I reach Mark by phone in Monterey in September. He tells me he and Richard see each other occasionally. “I love the guy,” he said. In 2019, eight years after the initial wave of lawsuits against Castlewood were filed, Richard traveled to Harmony Place to join Mark and Lori in presenting a workshop on IFS, which they billed as a solution for trauma, dissociation, and intimacy issues.

When I ask Mark what he thinks went wrong at Castlewood, he doesn’t want to talk about it. “I don’t want to open that door because it’s bad energy. I put that behind me. But I don’t feel like we were doing anything that was not helpful.” Patients with eating disorders are among the most difficult to treat, and he took on a lot of challenging cases, he says. “I just think that in any clinic where you’re getting fairly big, there’s gonna be some clients who are angry —” He cuts himself off. “I’ve got to go,” he says. A patient was waiting.

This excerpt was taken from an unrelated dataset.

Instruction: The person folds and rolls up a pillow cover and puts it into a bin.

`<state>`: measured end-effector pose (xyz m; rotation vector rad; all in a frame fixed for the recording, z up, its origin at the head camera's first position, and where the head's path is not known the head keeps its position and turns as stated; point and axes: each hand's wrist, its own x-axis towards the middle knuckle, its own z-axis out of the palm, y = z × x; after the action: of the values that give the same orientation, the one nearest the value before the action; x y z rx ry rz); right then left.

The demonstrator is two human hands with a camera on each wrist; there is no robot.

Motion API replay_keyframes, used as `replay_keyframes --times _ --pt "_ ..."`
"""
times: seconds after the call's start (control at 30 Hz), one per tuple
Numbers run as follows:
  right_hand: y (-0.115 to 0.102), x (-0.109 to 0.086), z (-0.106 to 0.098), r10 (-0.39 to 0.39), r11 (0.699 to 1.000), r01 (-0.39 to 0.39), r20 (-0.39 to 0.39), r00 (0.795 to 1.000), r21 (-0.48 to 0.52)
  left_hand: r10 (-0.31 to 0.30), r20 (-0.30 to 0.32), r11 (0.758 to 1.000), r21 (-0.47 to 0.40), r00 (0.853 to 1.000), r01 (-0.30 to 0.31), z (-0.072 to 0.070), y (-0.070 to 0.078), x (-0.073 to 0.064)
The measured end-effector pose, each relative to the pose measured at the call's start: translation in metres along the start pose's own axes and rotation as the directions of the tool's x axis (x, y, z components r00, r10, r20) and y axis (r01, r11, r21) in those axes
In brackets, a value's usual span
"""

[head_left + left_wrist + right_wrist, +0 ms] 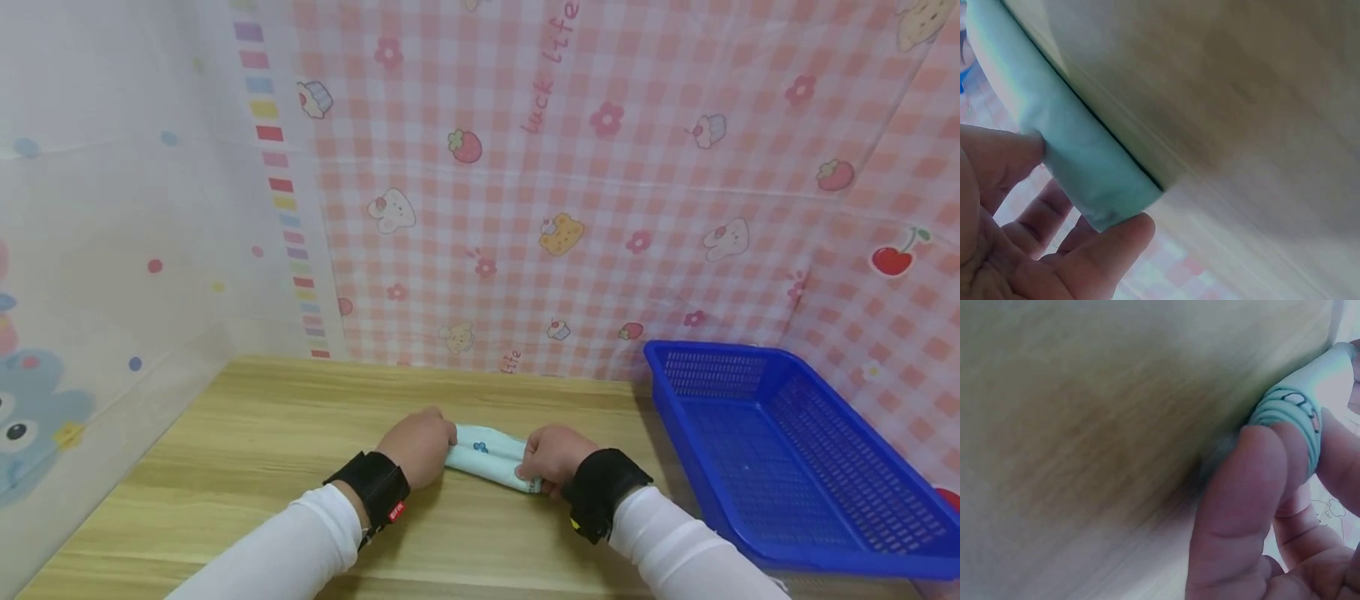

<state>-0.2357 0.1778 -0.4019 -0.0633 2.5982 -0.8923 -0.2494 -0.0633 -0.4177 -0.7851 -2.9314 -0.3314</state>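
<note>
A mint-green rolled cloth [486,455] with a small blue print lies across the wooden table, its flatter far part behind the roll. My left hand [422,446] grips its left end; in the left wrist view the thumb and fingers pinch the smooth roll [1085,162] at its tip. At the other end, my right hand [558,457] holds the cloth between thumb and fingers. Stacked layers and a dark printed line show on that end of the roll [1300,412] in the right wrist view. Both fists partly cover the cloth's ends.
A blue plastic basket [757,546] with mesh sides stands on the right of the wooden table [300,408]. Behind it hangs a pink checked curtain [525,208], and a white printed sheet [135,233] borders the left side.
</note>
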Motion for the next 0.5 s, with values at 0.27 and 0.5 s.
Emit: replay_keyframes --times 0.27,0.5 --pt "0.000 -0.003 0.002 -0.040 0.999 0.038 -0.053 0.998 -0.039 0.066 0.007 0.996 0.057 0.998 -0.066 -0.004 0.009 -0.011" --pt "-0.002 -0.006 0.016 -0.289 0.927 0.225 -0.191 0.938 -0.300 0.037 0.017 0.999 -0.022 0.999 -0.036 -0.005 0.009 -0.012"
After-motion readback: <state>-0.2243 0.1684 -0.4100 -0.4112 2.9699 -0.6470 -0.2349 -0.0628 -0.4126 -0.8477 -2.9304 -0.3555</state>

Richard Schwartz now finds himself among a caste of New Age influencers, self-help authors, and academic outcasts with enormous social-media platforms. He regularly speaks around the world at tropical island retreats; next year, he is co-hosting an $8,700 ketamine-fueled “theradelic” week near Santa Cruz, California. His IFS Institute offers a lucrative suite of coursework for aspiring parts therapists, including workshops, retreats, and three levels of training — costing upwards of $11,000 for about three weeks of classes — as well as certification ($400 up front, then $150 every two years). The annual conference sells $860 two-day passes.

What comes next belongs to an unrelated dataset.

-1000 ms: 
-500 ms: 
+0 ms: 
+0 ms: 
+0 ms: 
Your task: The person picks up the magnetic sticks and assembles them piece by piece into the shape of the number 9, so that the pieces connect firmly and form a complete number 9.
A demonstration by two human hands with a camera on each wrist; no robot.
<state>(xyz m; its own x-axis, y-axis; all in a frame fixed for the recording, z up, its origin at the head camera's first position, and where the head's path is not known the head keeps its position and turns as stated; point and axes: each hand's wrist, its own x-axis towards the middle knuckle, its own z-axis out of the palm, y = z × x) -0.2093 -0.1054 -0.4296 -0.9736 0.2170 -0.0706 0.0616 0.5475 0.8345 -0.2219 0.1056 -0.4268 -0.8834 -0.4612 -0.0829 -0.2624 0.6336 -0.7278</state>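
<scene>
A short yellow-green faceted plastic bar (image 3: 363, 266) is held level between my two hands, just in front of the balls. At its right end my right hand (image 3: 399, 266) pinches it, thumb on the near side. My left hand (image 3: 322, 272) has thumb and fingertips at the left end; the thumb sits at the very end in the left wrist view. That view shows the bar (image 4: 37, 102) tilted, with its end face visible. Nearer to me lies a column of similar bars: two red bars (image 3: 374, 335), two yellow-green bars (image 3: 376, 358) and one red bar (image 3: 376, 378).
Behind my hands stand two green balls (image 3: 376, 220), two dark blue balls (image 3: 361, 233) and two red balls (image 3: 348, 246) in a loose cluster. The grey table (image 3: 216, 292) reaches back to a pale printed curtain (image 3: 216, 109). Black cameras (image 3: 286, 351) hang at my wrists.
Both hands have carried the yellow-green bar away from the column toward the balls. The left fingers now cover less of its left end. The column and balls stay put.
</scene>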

Despite his ubiquity in the realm of wellness and spiritual capitalism, he is adamant about maintaining an aura of scientific credibility. He insists that IFS is evidence based and writes in professional bios that he is on the faculty of the Harvard Medical School. (Harvard clarified in an email that Schwartz is a non-faculty teaching associate at the Cambridge Health Alliance, which has an academic affiliation with Harvard but is independently owned.)

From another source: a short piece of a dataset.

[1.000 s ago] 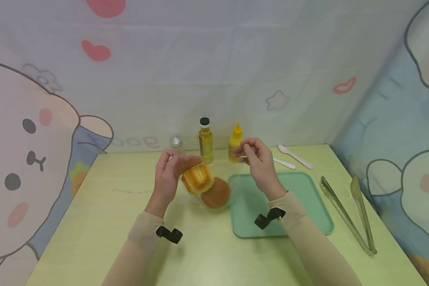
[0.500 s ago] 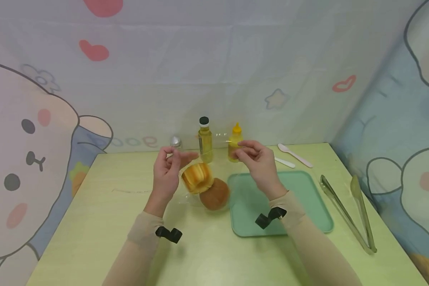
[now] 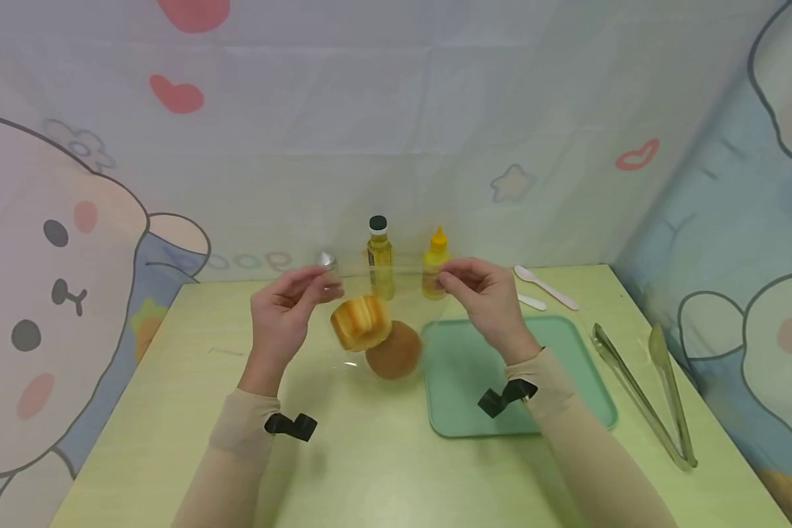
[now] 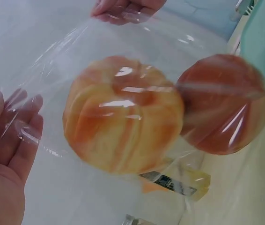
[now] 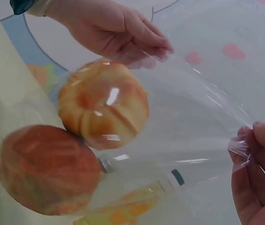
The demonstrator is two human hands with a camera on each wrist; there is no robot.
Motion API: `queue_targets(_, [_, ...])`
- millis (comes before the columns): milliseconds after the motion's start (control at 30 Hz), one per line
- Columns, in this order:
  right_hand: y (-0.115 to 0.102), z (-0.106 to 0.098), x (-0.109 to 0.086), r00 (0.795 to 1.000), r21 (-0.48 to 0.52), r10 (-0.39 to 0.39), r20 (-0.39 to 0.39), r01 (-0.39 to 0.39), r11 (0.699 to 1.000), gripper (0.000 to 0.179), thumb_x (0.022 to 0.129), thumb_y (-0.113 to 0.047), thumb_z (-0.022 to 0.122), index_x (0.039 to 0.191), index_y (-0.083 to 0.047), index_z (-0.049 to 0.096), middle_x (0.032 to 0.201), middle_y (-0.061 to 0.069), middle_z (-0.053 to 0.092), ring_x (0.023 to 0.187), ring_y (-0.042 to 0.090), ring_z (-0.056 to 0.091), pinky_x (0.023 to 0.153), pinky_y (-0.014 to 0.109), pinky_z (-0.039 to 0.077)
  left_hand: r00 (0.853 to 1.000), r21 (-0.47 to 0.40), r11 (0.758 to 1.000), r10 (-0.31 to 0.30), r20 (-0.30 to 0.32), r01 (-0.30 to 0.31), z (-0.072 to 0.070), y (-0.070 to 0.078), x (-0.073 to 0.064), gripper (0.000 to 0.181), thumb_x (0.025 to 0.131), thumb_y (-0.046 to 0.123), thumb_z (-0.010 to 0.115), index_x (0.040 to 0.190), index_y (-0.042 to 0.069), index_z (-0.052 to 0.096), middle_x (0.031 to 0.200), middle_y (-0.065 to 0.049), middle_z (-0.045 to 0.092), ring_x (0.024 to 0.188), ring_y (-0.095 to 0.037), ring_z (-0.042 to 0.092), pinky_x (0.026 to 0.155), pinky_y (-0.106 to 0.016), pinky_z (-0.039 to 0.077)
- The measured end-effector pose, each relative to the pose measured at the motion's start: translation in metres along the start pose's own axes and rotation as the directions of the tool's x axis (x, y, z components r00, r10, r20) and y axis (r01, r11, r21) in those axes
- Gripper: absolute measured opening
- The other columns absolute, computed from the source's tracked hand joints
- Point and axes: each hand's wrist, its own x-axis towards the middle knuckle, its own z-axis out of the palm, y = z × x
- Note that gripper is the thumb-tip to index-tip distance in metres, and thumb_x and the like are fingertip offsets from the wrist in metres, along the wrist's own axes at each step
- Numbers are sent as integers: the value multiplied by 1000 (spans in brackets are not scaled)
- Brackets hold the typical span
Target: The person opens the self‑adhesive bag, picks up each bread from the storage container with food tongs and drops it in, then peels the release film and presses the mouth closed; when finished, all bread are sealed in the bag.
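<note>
A clear plastic bag (image 5: 184, 117) hangs between my two hands with two breads inside it. One is a golden, ridged bread roll (image 3: 361, 324); the other is a round brown bun (image 3: 394, 352), lower and touching it. My left hand (image 3: 282, 312) pinches the bag's upper left edge between thumb and fingers. Opposite it, my right hand (image 3: 485, 302) pinches the upper right edge, and the film gathers at those fingertips in the right wrist view. Glare on the film shows across both breads in the left wrist view.
Behind the bag stand a shaker (image 3: 326, 262), an oil bottle (image 3: 380, 264) and a yellow squeeze bottle (image 3: 436, 257). A green tray (image 3: 515, 411) lies to the right, with two spoons (image 3: 546, 288) behind it and metal tongs (image 3: 640, 403) beside it.
My left hand has moved left, away from the bread roll, and the bag's top is spread wider. My right hand has closed its thumb and fingers together on the bag's edge.
</note>
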Motion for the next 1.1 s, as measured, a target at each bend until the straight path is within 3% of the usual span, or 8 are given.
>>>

When I ask Richard about Bobby, he tells me he has only a “vague memory” of speaking to him. He quickly adds that he “feels for the families” that suffered as a result of Castlewood’s practices. When I press him about the lawsuits, he gets flustered. “I don’t want to speculate,” he says. “I don’t want to speak too much about that if you don’t mind.” He says he and Mark have not been in touch “for many years” and maintains IFS is safe and effective. The therapy “is really the opposite of fragmenting people,” he says. Clients come into treatment with their parts already intact — like a bulb of garlic, rather than the layers of an onion, he has said — “It’s not like I’m creating them.” Instead, IFS therapists work on “rounding up all those outlying parts and bringing them back home.”

The problem, in Schwartz’s view, is that too many therapists are practicing IFS without proper training. “We can’t police everything that’s happening,” he says. “I try to make a lot of public statements about how important it is and how dangerous it is to not have full training.” Last year, the IFS Institute, which once accepted massage therapists for training, started requiring that enrollees hold a mental-health credential that allows them to practice in their state. Mark Schwartz, though, was personally trained by Richard. Was he also misusing IFS? “Yeah, I could go that far,” Richard says.

He tells me his focus remains on spreading the gospel of the practice he created more than 30 years ago, which is still evolving. His new book, his 11th, is No Bad Parts! for children, and in December he’s publishing Releasing Our Burdens with Hübl, an IFS approach to ancestral trauma. And earlier this year, Schwartz launched a video course on the spiritual, shamanic, and psychedelic dimensions of the self (available on sale for $297). On Instagram last month, he announced a new development in the evolution of IFS: Parts are actually “spirits.” Schwartz knows this, he said, because he personally was “picked to bring this model” to the world. And these spirits don’t only live in a patient’s inner world but can enter in from the outside. Perhaps they are “the ancestors,” he said. Or perhaps they are the invention of an ambitious therapist.

There is one more initiative Schwartz brings up, a collaboration with a group called the Compassion Prison Project. “We’re bringing IFS materials to prisoners all over the country,” he says.